# SMS Spam Detector or Spam Classifier Project

In [2]:
# nltk.download() #download if not available
import re
import nltk
import pandas as pd
from sklearn.externals import joblib


messages = pd.read_csv('SMSSpamCollection', sep='\t',names=["label", "message"]) # importing the Dataset.
                                                                                #dataset collected from,UCI machine learning repository sms spam 
                                                                                #Link: https://archive.ics.uci.edu/ml/datasets/SMS+Spam+Collection
messages



Unnamed: 0,label,message
0,ham,"Go until jurong point, crazy.. Available only ..."
1,ham,Ok lar... Joking wif u oni...
2,spam,Free entry in 2 a wkly comp to win FA Cup fina...
3,ham,U dun say so early hor... U c already then say...
4,ham,"Nah I don't think he goes to usf, he lives aro..."
...,...,...
5567,spam,This is the 2nd time we have tried 2 contact u...
5568,ham,Will ü b going to esplanade fr home?
5569,ham,"Pity, * was in mood for that. So...any other s..."
5570,ham,The guy did some bitching but I acted like i'd...

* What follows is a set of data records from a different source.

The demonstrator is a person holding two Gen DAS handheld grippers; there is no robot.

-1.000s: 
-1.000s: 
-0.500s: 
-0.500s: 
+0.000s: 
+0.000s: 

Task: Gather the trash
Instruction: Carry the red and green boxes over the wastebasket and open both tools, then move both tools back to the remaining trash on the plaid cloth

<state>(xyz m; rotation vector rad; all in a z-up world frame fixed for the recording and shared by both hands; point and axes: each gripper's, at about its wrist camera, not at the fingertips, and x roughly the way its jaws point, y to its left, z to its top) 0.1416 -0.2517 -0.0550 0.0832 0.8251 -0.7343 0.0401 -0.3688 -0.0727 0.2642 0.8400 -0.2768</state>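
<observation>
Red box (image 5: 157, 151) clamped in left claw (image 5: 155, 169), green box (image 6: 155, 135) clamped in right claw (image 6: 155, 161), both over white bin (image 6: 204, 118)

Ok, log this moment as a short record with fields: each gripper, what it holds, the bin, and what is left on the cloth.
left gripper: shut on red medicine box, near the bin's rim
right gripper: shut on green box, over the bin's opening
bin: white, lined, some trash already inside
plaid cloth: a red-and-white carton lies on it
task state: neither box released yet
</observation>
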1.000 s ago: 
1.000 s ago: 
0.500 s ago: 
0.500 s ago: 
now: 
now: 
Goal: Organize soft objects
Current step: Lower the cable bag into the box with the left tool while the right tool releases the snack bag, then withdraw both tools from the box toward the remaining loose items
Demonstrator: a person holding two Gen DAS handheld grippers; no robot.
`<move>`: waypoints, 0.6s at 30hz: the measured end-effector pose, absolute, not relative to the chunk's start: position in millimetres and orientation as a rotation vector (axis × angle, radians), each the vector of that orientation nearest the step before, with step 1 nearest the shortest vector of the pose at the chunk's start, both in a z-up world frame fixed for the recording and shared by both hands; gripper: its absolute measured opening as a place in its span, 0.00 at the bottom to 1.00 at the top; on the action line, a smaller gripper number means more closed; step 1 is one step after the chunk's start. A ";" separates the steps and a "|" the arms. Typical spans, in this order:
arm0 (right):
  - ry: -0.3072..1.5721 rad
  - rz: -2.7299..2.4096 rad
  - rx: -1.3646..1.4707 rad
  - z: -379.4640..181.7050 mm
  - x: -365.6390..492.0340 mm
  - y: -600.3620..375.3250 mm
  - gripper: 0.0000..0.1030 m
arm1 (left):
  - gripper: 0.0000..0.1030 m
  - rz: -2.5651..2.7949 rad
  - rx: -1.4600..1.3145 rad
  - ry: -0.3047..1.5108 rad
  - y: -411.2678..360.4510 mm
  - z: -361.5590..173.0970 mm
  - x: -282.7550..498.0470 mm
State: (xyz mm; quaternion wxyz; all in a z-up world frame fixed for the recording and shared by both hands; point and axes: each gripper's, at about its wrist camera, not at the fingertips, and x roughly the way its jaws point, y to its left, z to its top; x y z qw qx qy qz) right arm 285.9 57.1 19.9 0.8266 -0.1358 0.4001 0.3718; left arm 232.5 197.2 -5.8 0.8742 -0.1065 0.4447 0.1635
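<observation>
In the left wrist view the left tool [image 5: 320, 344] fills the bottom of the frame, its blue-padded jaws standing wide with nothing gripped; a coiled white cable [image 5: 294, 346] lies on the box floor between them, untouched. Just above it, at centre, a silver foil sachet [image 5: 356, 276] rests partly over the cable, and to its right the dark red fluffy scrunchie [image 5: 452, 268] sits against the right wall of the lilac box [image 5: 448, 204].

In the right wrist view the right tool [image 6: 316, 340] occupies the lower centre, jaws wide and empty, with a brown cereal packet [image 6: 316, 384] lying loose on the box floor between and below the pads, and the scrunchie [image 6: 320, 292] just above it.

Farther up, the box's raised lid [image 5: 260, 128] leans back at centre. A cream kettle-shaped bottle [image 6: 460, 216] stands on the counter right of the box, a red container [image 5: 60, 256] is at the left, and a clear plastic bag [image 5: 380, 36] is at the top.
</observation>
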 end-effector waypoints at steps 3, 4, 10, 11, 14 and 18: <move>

# Data cleaning and pre-processing for NLP

In [3]:

from nltk.corpus import stopwords
from nltk.stem.porter import PorterStemmer
ps = PorterStemmer()

corpus = []
for i in range(0, len(messages)):   #since almost every sms is a individual sentance. so don't use the sentence tokenization
    review = re.sub('[^a-zA-Z]', ' ', messages['message'][i]) # removing all the punctuation except letters by space 
    review = review.lower() # lower case all the letter
    review = review.split() # So the same as the nltk.word_tokenize() do
    #print(review)
    review = [ps.stem(word) for word in review if not word in stopwords.words('english')]
    review = ' '.join(review)
    #print(review)
    corpus.append(review)
    
# Creating the Bag of Words model
from sklearn.feature_extraction.text import CountVectorizer
cv = CountVectorizer(max_features=2500)
X = cv.fit_transform(corpus).toarray()

y=pd.get_dummies(messages['label'])
print('y lable data')
print(y)
y=y.iloc[:,1].values #removing one colum and present it two colum into one colum 
print('Updated dataset 1 mean spam 0 mean not spam: ',y)
  

y lable data
      ham  spam
0       1     0
1       1     0
2       0     1
3       1     0
4       1     0
...   ...   ...
5567    0     1
5568    1     0
5569    1     0
5570    1     0
5571    1     0

[5572 rows x 2 columns]
Updated dataset 1 mean spam 0 mean not spam:  [0 0 1 ... 0 0 0]


# Training and Testing 

In [4]:
from sklearn.model_selection import train_test_split
X_train, X_test, y_train, y_test = train_test_split(X, y, test_size = 0.20, random_state = 0)
#print('X test is ',X_test)
#print('y test is',y_test)
#print('X train is ',X_train)
#print('y train is',y_train)

# Training model using Naive bayes classifier

from sklearn.naive_bayes import MultinomialNB
spam_detect_model = MultinomialNB().fit(X_train, y_train)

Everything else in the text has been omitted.